_What this task involves_
Entries follow. Give back exactly the lines starting at the one containing "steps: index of" and ending at the one containing "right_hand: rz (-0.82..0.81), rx", and no other lines.

_Records to process_
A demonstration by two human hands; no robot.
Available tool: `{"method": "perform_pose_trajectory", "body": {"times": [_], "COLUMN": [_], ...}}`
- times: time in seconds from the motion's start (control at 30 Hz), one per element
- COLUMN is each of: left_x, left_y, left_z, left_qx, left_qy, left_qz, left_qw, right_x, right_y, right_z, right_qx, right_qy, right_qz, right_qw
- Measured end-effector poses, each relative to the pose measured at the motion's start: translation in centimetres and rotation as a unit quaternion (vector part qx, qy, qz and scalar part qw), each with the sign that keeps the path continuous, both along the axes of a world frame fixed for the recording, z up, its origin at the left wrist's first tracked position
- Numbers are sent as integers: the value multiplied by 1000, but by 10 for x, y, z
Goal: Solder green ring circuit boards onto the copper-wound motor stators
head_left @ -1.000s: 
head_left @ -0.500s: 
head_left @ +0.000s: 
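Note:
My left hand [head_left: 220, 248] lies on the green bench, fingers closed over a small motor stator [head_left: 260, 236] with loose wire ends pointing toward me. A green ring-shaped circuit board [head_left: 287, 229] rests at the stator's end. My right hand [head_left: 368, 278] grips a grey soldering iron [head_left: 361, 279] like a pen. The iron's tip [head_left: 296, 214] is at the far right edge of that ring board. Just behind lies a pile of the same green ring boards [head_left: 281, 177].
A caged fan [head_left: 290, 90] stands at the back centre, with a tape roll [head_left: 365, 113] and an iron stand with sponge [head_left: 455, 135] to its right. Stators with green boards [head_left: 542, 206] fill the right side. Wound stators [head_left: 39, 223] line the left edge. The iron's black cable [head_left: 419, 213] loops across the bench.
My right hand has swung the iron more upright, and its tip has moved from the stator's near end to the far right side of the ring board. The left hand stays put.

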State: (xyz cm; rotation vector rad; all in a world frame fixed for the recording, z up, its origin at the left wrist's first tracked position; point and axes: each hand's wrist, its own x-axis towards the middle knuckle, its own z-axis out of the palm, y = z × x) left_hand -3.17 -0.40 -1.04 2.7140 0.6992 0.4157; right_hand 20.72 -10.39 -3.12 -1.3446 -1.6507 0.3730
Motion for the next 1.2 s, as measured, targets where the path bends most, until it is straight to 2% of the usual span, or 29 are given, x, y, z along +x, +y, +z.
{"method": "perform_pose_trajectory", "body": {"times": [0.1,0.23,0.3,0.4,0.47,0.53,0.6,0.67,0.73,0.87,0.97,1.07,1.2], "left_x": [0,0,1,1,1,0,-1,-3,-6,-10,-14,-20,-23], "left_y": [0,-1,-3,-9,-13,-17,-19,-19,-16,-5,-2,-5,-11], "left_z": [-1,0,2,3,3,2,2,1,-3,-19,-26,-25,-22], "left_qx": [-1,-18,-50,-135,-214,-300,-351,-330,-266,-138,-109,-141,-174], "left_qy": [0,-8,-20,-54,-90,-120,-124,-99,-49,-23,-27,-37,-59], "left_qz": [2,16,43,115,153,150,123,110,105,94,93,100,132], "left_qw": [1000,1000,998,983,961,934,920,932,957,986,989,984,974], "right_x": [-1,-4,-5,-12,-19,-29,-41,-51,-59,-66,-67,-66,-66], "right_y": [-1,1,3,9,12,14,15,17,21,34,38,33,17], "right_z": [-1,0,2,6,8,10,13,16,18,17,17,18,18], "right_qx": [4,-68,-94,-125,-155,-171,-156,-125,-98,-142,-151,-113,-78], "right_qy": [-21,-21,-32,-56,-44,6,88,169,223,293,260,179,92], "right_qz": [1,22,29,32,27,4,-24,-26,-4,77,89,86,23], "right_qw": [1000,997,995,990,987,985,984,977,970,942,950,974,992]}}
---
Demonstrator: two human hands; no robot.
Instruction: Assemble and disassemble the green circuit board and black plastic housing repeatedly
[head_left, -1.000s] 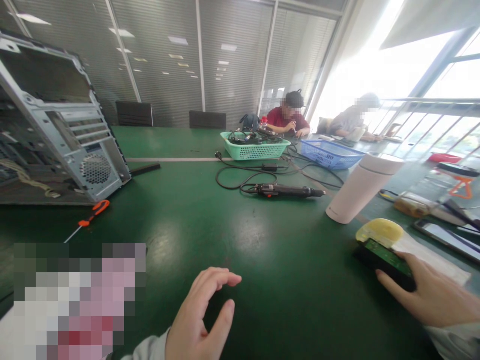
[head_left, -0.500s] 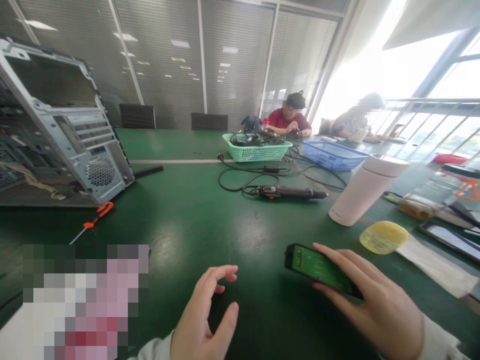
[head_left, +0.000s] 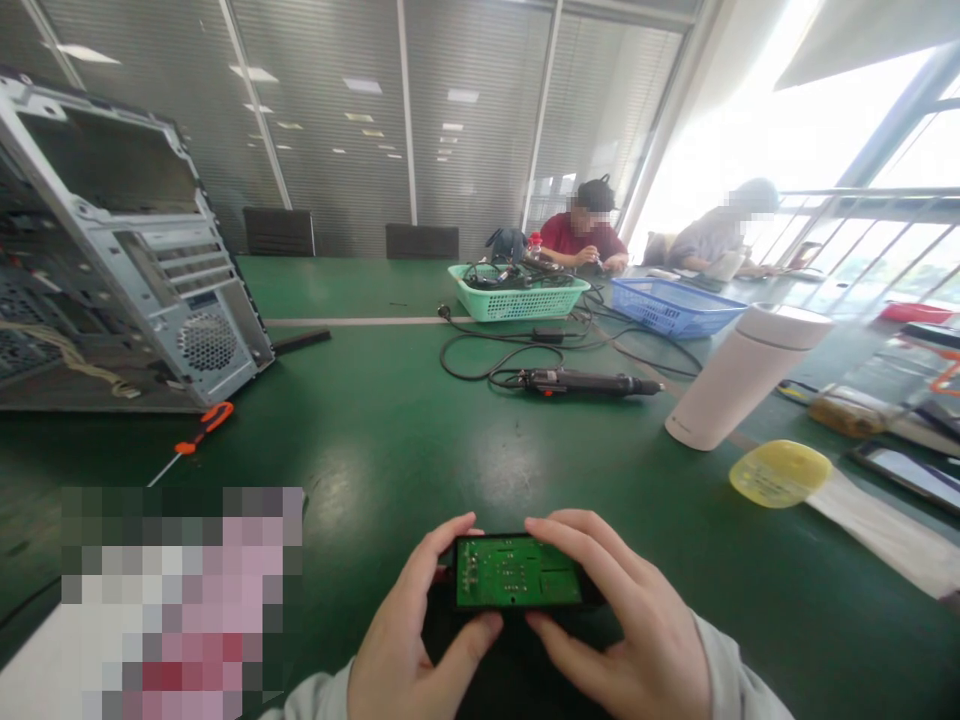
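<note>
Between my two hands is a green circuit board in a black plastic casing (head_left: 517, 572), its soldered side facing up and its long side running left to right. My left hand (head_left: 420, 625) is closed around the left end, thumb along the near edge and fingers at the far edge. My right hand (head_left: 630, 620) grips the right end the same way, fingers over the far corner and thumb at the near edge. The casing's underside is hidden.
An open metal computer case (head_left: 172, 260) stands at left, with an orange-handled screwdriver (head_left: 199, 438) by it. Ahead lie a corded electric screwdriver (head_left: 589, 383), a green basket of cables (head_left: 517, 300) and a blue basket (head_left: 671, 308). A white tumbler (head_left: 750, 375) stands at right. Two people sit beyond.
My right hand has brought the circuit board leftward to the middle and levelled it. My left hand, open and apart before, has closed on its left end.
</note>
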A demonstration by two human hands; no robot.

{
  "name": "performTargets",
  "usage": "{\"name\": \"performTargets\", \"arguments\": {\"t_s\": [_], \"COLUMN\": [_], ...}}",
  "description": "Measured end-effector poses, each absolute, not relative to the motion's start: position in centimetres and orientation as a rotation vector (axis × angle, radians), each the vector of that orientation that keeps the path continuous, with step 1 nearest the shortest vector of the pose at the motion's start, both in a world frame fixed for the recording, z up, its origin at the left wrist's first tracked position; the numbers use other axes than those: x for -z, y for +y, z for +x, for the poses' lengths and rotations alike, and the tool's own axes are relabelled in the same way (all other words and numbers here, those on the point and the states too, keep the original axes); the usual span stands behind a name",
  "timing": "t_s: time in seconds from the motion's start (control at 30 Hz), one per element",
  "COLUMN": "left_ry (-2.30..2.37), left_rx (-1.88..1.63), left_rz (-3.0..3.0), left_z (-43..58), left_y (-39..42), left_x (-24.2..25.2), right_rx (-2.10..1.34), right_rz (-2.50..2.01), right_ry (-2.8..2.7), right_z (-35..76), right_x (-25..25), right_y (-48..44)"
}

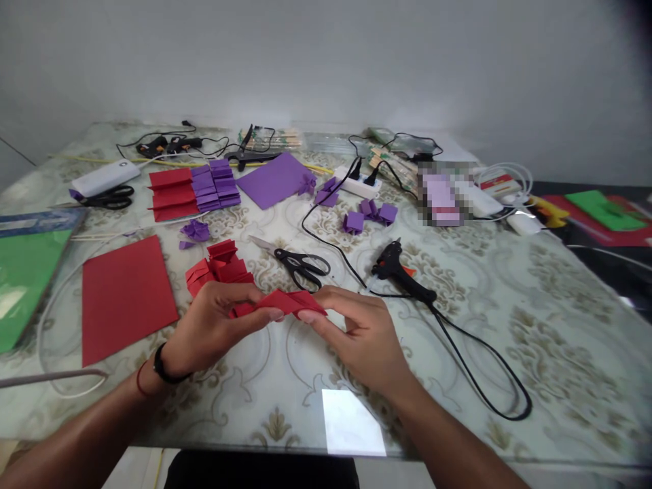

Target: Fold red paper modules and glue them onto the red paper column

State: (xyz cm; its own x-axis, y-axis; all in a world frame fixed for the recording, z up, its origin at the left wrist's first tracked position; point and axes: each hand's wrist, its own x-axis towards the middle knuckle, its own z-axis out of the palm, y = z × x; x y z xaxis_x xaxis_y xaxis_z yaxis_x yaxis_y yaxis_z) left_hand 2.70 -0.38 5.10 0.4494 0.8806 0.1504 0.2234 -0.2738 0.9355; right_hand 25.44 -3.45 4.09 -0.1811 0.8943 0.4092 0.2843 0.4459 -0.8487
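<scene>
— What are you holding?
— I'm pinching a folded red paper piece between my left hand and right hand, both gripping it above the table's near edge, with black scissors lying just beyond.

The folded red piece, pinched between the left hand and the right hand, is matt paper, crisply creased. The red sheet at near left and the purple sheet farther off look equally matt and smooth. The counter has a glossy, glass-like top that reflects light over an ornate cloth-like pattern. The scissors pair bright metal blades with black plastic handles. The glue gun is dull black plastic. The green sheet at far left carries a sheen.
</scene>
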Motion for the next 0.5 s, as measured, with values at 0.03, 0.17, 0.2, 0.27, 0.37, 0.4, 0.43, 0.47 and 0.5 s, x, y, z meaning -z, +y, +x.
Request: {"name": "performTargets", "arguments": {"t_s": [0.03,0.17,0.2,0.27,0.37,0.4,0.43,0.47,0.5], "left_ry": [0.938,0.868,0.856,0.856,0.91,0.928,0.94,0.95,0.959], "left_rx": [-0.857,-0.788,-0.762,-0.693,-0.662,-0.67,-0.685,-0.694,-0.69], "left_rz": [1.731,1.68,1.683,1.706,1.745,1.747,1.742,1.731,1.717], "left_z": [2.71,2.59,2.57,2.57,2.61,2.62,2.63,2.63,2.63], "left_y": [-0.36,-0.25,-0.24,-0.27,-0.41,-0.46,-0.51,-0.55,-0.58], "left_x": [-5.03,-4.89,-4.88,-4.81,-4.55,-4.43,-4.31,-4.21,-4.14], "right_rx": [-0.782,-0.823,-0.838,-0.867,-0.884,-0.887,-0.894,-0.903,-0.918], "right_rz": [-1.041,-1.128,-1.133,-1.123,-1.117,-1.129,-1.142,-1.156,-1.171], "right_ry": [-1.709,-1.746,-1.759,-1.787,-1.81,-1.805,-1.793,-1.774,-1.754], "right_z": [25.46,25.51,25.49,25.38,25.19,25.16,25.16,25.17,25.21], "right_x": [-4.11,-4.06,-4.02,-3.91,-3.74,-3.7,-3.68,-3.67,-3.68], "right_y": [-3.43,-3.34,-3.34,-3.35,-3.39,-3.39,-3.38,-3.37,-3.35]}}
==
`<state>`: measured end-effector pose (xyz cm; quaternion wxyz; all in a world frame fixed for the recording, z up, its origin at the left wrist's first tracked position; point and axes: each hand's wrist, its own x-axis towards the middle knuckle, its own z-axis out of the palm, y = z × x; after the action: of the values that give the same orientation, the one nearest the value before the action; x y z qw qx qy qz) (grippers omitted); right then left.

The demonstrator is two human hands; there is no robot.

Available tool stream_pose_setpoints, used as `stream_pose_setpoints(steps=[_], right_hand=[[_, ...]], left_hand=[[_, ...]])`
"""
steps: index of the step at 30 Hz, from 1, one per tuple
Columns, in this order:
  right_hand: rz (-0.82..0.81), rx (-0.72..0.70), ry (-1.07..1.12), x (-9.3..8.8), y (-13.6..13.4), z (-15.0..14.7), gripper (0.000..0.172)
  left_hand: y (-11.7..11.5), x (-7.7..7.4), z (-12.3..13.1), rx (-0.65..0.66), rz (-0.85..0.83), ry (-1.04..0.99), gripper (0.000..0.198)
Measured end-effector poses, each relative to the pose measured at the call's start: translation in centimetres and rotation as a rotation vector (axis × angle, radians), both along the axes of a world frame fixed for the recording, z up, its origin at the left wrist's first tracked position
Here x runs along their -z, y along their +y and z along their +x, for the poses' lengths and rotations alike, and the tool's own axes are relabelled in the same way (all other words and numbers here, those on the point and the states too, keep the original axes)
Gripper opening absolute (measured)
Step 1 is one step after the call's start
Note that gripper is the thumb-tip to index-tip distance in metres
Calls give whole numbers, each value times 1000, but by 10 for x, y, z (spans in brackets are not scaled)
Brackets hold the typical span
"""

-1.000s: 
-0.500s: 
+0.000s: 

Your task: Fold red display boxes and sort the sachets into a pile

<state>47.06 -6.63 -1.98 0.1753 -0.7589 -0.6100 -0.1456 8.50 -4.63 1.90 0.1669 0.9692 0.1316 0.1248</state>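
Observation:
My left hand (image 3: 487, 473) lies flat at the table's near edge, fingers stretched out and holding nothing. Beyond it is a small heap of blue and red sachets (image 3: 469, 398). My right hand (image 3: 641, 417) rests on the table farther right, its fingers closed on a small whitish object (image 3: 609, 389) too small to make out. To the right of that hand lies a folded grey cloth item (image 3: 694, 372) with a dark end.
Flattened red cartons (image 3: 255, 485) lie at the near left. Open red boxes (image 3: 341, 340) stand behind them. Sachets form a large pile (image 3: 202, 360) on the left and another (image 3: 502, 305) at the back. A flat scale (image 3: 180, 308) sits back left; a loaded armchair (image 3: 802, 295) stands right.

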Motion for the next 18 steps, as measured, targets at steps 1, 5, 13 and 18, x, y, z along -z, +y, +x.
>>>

_Exercise response_
steps: index of the step at 30 Hz, from 1, one per tuple
Columns, in this order:
  right_hand: rz (-0.82..0.81), rx (-0.72..0.70), ry (-1.07..1.12), x (-9.3..8.8), y (-13.6..13.4), z (-15.0..14.7), gripper (0.000..0.172)

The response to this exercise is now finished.